En el corazón de Lima, los barrios marginados piden acción contra la violencia
Barrios pobres de Lima instan a Keiko Fujimori a cumplir promesas contra el crimen
Roxana Quispe, panadera de Ventanilla, espera que la presidenta frene la delincuencia. La violencia en Perú alcanzó 2.600 muertes en 2025, según datos oficiales. El barrio que la llama «Keiko» fue fundado en 1996 bajo el régimen de su padre.
La panadera Roxana Quispe, de 42 años, repite con ansiedad la frase «que venga acá» mientras espera el cambio de gobierno en Perú. Vive en Ventanilla, un barrio pobre de las periferias de Callao, donde la inseguridad se hace sentir en cada rincón.
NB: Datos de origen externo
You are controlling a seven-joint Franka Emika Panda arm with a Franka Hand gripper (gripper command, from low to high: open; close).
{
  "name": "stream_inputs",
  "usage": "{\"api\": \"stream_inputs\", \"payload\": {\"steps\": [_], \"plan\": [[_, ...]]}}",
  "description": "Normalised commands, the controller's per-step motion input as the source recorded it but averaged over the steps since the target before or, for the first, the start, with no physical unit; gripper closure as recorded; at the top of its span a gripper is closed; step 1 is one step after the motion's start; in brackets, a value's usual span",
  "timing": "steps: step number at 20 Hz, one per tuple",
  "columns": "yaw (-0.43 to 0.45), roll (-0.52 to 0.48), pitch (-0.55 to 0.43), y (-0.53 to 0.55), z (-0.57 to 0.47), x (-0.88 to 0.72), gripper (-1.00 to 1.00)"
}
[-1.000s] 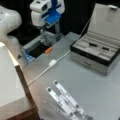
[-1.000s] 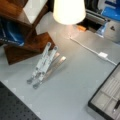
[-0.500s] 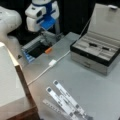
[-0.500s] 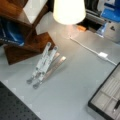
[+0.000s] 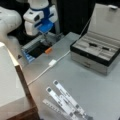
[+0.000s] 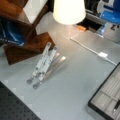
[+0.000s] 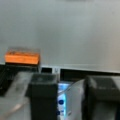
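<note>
I see the end effector (image 5: 46,41) hanging over the far edge of the desk (image 5: 100,87), its fingers reaching down into a dark open tray (image 5: 37,50) that sits against that edge. In the wrist view the end effector (image 7: 70,100) shows two dark fingers (image 7: 43,97) with a clear gap between them, so I read it as open and holding nothing. A small orange block (image 5: 48,50) lies just beside the fingertips at the tray's rim; the wrist view shows the orange block (image 7: 22,57) ahead and to the left, apart from the fingers. A white cable (image 5: 52,63) runs across the desk from that spot. An open jewellery box (image 5: 100,50) stands by the desk's edge at a front view's right, and a folding metal stand (image 5: 65,100) lies nearer its bottom edge.
</note>
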Motion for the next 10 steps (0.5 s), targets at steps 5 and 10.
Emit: {"api": "stream_inputs", "payload": {"steps": [5,10], "plan": [[0.059,0.127,-0.267,0.02,-0.37,-0.28,1.0],[0.056,0.075,-0.286,0.06,-0.36,-0.3,1.0]]}}
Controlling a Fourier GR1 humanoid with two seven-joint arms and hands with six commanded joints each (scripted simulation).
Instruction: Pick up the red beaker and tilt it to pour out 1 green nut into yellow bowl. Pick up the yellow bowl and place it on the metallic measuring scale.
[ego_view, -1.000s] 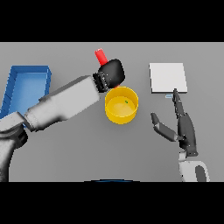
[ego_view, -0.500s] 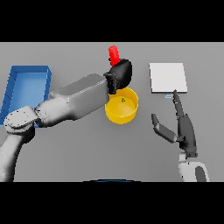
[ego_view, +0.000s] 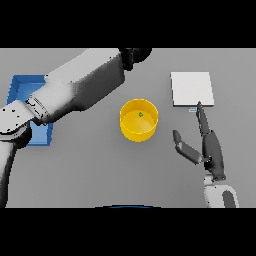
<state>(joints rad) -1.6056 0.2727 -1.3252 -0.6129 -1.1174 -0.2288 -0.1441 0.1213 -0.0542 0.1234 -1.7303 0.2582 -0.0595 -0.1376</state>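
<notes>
The yellow bowl (ego_view: 135, 131) stands at the table's middle with one green nut (ego_view: 141, 114) lying inside it. My left arm reaches up and across the table, and its dark hand (ego_view: 134, 54) shows only partly at the scene's top edge, far beyond the bowl. The red beaker is out of view. The square metallic scale (ego_view: 192, 89) lies flat to the right of the bowl. My right hand (ego_view: 210, 146) rests open near the front right, its fingertips just below the scale's front edge.
A blue tray (ego_view: 19, 89) sits at the left side of the table, partly covered by my left forearm. Bare grey table lies between the bowl and the scale.
My left arm has lifted and swung toward the far edge, carrying the red beaker out of view. A green nut now lies in the bowl. The right hand has not moved.
</notes>
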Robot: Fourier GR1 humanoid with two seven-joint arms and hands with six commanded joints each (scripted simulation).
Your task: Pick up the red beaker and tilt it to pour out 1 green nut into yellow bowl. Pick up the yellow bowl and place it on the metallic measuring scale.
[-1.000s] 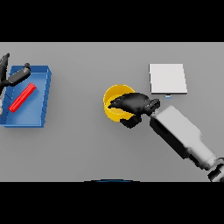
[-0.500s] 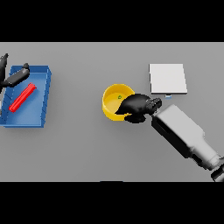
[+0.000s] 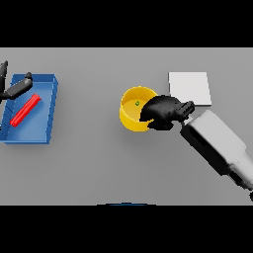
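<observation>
Yellow bowl (image 3: pixel 132 116) sits on the grey desk (image 3: pixel 99 168) a little right of centre, with one small green nut (image 3: pixel 137 103) lying inside it, so the pour looks done and the step in hand is judged to be lifting the bowl over to the metallic measuring scale (image 3: pixel 190 88). The right hand (image 3: pixel 163 111) is at the bowl's right rim, its dark fingers curled over and around the wall in what looks like a closed hold on the bowl. The scale lies just beyond that hand, up and to the right, near but apart from the bowl.

To do the lift well, the hold on the rim should be firm before rising, the bowl kept level so the nut stays in, raised clear of the desk, carried the short way across, and set down flat in the middle of the plate.

Far to the left, the red beaker (image 3: pixel 25 109) lies on its side in the blue tray (image 3: pixel 49 99), and the left hand (image 3: pixel 15 89) hovers at the tray's upper left corner, fingers relaxed and holding nothing.

Against half a second ago, the right hand has settled lower around the rim, uncovering more of the bowl's inside; the bowl itself has barely moved.
</observation>
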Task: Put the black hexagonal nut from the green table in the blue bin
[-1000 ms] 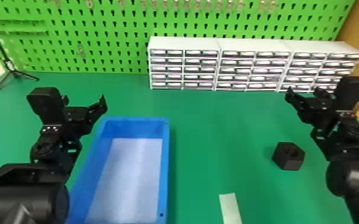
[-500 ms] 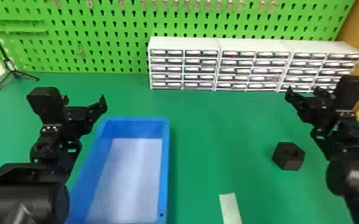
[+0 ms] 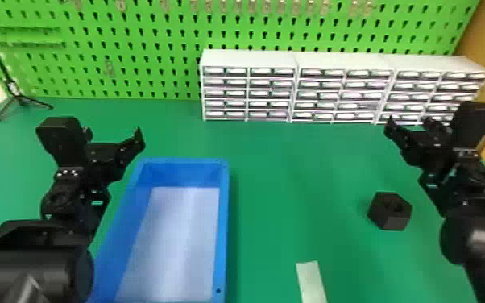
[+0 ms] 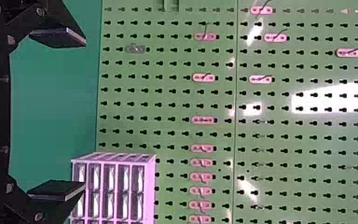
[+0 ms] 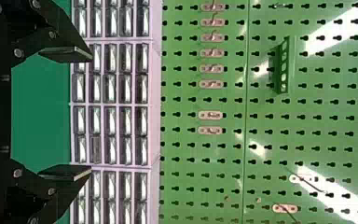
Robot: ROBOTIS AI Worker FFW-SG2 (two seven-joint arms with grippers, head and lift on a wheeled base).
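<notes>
your black nut (image 3: 388,219) is lying flat on the green desk (image 3: 274,193), over on the right, its hole showing from above. it is outside the blue bin (image 3: 221,225) and well apart from it. the right gripper (image 3: 409,121) is the nearer one to the nut; it hangs beyond it, a little farther right, and you can see in its wrist view that its fingers are spread wide with nothing between them. toward you, between bin and nut, a pale strip (image 3: 311,280) lies on the desk. the bin sits left of the nut, its pale bottom bare. near its far left corner you have the left gripper (image 3: 112,135), also spread wide and holding nothing. at the back of the desk stands a row of white drawers (image 3: 249,58) before the green pegboard (image 3: 153,40), and at the far left, a black tripod (image 3: 21,100).
</notes>
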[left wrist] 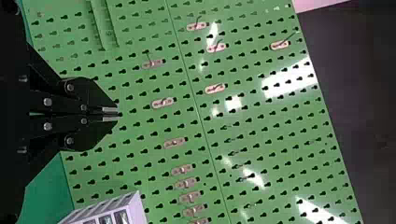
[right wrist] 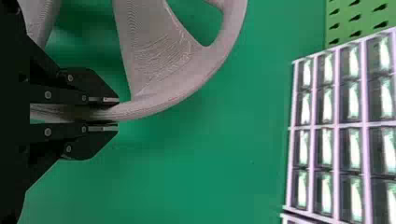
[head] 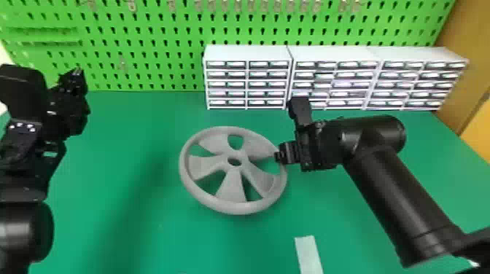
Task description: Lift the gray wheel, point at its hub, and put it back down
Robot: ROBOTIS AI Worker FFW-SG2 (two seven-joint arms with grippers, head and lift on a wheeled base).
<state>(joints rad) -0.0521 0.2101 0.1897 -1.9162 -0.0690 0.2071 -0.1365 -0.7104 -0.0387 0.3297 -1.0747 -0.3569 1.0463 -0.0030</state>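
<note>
My right gripper [head: 277,156] is at the right side of the gray wheel [head: 233,207], shut on its rim. The wheel lies face up, with its round hub hole toward the ceiling; whether it touches the table, I cannot tell. In the right wrist view the rim of the wheel [right wrist: 154,103] passes between the fingers of the right gripper [right wrist: 111,115]. My left gripper [head: 79,73] is held up at the far left, away from the wheel. The left wrist view has the left gripper [left wrist: 116,114] with its fingertips together, facing the pegboard.
White drawer cabinets [head: 248,54] line the back of the green table [head: 127,218], right behind the wheel. A green pegboard [head: 146,32] with hooks rises behind them. A pale strip [head: 308,255] lies at the front, right of the wheel.
</note>
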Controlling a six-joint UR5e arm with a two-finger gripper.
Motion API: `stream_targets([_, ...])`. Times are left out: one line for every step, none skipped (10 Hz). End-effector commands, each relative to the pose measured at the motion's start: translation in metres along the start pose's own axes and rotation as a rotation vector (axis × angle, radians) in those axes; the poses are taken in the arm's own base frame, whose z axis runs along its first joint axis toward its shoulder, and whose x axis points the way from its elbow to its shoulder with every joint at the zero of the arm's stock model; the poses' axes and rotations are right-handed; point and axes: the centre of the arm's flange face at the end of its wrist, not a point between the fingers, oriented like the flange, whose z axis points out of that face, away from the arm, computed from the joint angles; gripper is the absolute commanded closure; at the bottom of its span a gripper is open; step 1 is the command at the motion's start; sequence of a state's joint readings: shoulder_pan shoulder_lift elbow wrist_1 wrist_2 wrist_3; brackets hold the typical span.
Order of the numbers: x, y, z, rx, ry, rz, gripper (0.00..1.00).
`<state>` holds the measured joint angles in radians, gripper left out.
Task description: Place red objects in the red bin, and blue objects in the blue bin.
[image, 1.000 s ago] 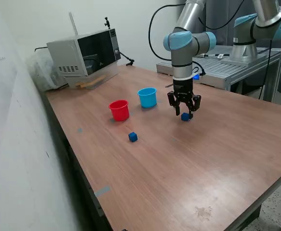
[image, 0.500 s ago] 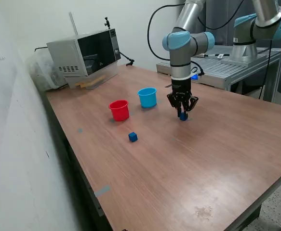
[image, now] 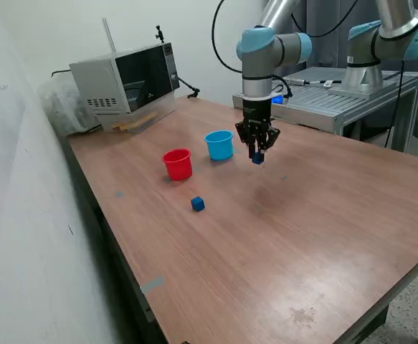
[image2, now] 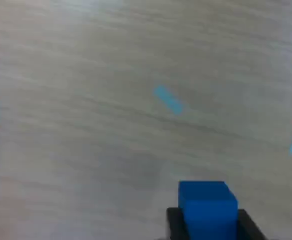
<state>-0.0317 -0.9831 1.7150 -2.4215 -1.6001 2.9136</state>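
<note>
The gripper [image: 257,153], its jaws clamped on one blue cube [image: 257,158], holds it above the table [image: 323,215] just right of the blue cup [image: 219,145], while another blue cube [image: 198,204] waits near the red cup [image: 178,164].

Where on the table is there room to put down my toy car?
The wide wood of the table nearest the camera, past the loose blue cube, is bare. It is crowded by the red cup and blue cup, where the gripper carries another blue cube.
</note>
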Motion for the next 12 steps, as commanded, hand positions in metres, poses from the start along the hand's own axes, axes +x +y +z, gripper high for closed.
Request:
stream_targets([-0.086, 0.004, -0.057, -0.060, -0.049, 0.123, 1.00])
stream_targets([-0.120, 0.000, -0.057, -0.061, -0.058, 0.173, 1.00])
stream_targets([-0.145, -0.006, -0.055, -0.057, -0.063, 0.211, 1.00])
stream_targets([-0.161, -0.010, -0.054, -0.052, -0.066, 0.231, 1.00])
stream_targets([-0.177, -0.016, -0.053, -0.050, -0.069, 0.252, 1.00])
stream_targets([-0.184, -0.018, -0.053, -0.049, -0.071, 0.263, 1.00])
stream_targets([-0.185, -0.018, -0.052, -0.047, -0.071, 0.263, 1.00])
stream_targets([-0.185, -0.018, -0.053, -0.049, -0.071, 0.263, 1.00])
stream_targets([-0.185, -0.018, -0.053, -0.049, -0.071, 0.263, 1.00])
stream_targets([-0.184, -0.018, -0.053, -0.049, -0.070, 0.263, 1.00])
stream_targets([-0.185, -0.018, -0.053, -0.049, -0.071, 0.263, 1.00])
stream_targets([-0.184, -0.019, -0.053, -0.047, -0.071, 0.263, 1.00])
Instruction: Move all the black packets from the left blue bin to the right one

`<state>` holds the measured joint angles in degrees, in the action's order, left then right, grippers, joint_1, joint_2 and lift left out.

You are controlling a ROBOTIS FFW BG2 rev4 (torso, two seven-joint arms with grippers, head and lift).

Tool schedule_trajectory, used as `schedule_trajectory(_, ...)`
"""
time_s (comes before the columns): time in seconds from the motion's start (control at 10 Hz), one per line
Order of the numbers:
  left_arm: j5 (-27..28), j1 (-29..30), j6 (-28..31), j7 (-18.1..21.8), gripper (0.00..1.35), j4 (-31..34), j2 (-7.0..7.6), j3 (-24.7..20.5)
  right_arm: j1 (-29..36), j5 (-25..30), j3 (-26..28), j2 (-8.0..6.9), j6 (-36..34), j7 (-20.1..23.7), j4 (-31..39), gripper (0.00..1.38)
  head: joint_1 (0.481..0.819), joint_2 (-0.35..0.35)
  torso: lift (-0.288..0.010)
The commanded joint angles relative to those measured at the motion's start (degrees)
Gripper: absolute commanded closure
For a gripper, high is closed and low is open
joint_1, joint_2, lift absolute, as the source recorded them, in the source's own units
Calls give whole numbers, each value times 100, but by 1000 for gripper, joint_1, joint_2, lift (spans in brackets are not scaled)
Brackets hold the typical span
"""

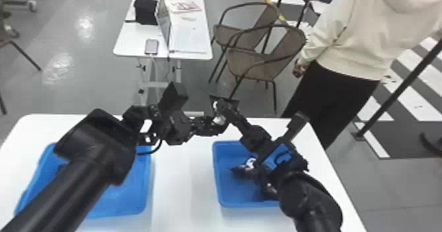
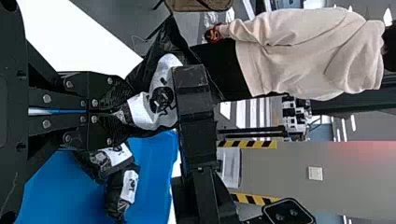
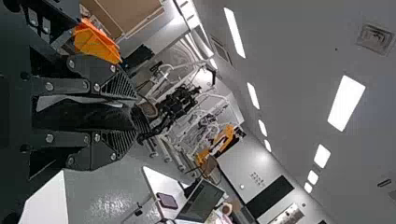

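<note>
Centre: left gripper (image 1: 215, 125) and right gripper (image 1: 222, 105), fingers nearly together, pinch one black packet (image 2: 161, 95) by the table's (image 1: 182, 175) far edge; a gap separates both blue bins (image 1: 139, 188).

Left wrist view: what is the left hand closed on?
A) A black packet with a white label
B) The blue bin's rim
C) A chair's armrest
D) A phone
A: the left hand has its fingers shut on a black packet, whose white label shows beyond the fingertips.
</note>
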<state>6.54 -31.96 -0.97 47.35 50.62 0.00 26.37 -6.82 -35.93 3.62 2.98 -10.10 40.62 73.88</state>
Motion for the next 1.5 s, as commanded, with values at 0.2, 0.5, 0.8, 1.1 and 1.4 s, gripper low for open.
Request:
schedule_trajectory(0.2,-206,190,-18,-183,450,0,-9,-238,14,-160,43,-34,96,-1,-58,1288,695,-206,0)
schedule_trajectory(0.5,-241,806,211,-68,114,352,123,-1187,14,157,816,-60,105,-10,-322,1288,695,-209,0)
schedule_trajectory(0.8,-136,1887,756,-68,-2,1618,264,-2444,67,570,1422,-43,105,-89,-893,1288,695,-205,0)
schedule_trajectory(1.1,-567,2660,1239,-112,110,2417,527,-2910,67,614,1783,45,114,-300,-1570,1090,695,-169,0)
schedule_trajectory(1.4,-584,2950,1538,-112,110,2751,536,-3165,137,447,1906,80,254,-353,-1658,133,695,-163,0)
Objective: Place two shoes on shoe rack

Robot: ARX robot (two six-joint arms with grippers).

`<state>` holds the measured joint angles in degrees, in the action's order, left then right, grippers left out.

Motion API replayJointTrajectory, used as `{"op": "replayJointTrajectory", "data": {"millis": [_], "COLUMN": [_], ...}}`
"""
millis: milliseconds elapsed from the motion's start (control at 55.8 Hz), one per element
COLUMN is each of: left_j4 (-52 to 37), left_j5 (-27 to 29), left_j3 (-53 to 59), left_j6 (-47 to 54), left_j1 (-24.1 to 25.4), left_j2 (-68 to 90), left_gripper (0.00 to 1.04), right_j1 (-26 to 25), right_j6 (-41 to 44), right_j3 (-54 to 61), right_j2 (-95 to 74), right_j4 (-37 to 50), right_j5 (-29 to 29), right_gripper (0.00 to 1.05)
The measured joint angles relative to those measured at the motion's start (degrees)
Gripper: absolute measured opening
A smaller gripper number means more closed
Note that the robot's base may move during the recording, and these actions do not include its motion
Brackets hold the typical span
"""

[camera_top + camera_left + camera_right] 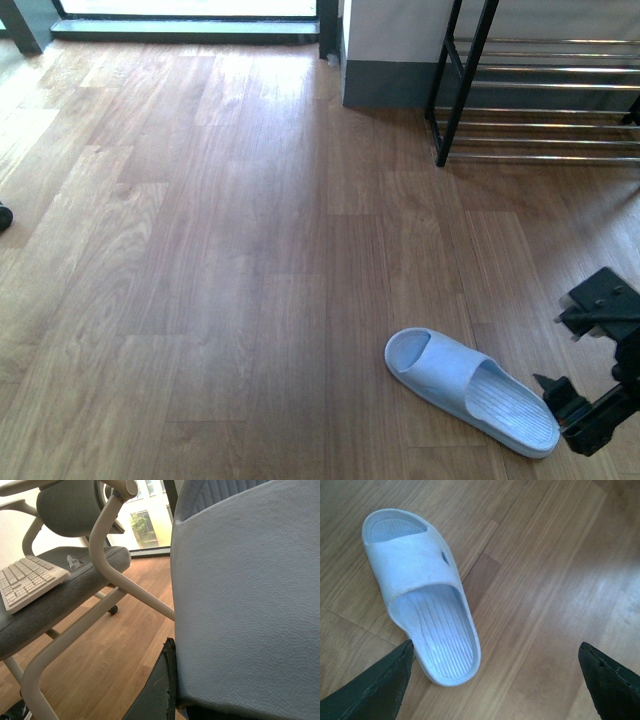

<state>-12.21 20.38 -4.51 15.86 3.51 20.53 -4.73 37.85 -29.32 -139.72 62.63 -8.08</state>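
right tool [495,644] spread wide over the heel of a pale blue ribbed rubber slipper [420,590] on the wooden floor [545,580]; left tool [162,680]: cannot tell.

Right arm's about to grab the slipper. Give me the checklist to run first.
1. Right gripper open: ok, fingers wide apart.
2. Slipper between the fingers: not ok, only its heel nears one finger.
3. Slipper sole down on the floor: ok.
4. Rack in sight: ok, ahead to the right in the front view.
5. Left gripper state: cannot tell; a blue-grey surface fills its view.
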Motion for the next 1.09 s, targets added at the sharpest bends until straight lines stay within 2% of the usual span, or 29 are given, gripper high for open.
{"op": "replayJointTrajectory", "data": {"millis": [269,466,771,1094], "left_j4": [0.0,0.0,0.0,0.0], "left_j5": [0.0,0.0,0.0,0.0], "left_j3": [0.0,0.0,0.0,0.0], "left_j6": [0.0,0.0,0.0,0.0], "left_j1": [0.0,0.0,0.0,0.0], "left_j2": [0.0,0.0,0.0,0.0], "left_gripper": [0.02,0.02,0.02,0.02], "right_j1": [3.5,4.1,4.4,6.9], "right_j6": [-2.1,-2.7,-5.4,-9.1], "right_j3": [-10.8,-17.4,-25.4,-30.3], "right_j2": [-12.7,-19.2,-24.6,-27.3], "right_j4": [1.1,-0.2,-2.7,-3.5], "right_j5": [-0.1,0.5,0.4,-0.3], "right_gripper": [0.96,0.96,0.96,0.96]}}
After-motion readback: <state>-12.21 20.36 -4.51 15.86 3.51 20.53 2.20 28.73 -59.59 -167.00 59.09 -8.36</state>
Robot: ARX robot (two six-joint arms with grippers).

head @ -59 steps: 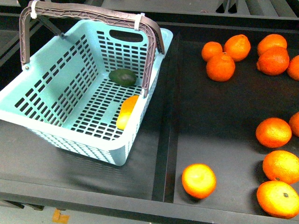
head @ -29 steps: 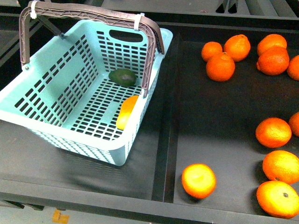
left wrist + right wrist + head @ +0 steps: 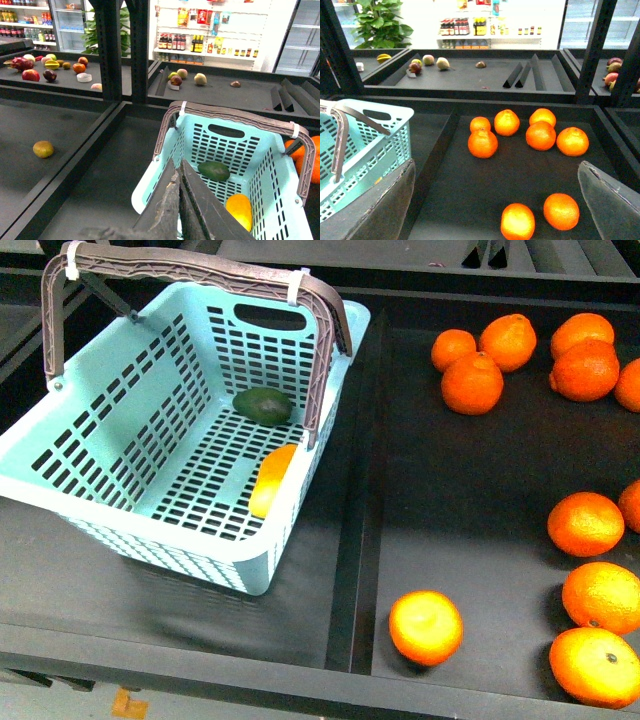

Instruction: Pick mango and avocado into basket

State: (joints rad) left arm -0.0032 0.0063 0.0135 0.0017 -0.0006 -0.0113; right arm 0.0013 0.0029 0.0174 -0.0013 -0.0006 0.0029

El lugar, llamado igual que la presidenta Keiko Fujimori, es un testimonio de la lucha entre la esperanza y la desesperación. «Le tengo mucha fe», dice Quispe, quien recibió mensajes extorsivos en su celular y busca que la mandataria cumpla su palabra.
La crisis de violencia en Perú alcanzó un pico récord: en 2025, los homicidios pasaron de 1.000 a 2.600, mientras las denuncias por extorsión multiplicaron su número por ocho. Fujimori, elegida en una estrecha victoria sobre el izquierdista Roberto Sánchez, enfrenta un desafío inmenso. Su partido, Fuerza Popular, tiene raíces en el pasado autoritario de su padre, Alberto Fujimori (1990-2000), cuyo régimen legitimó invasiones de terrenos sin servicios básicos.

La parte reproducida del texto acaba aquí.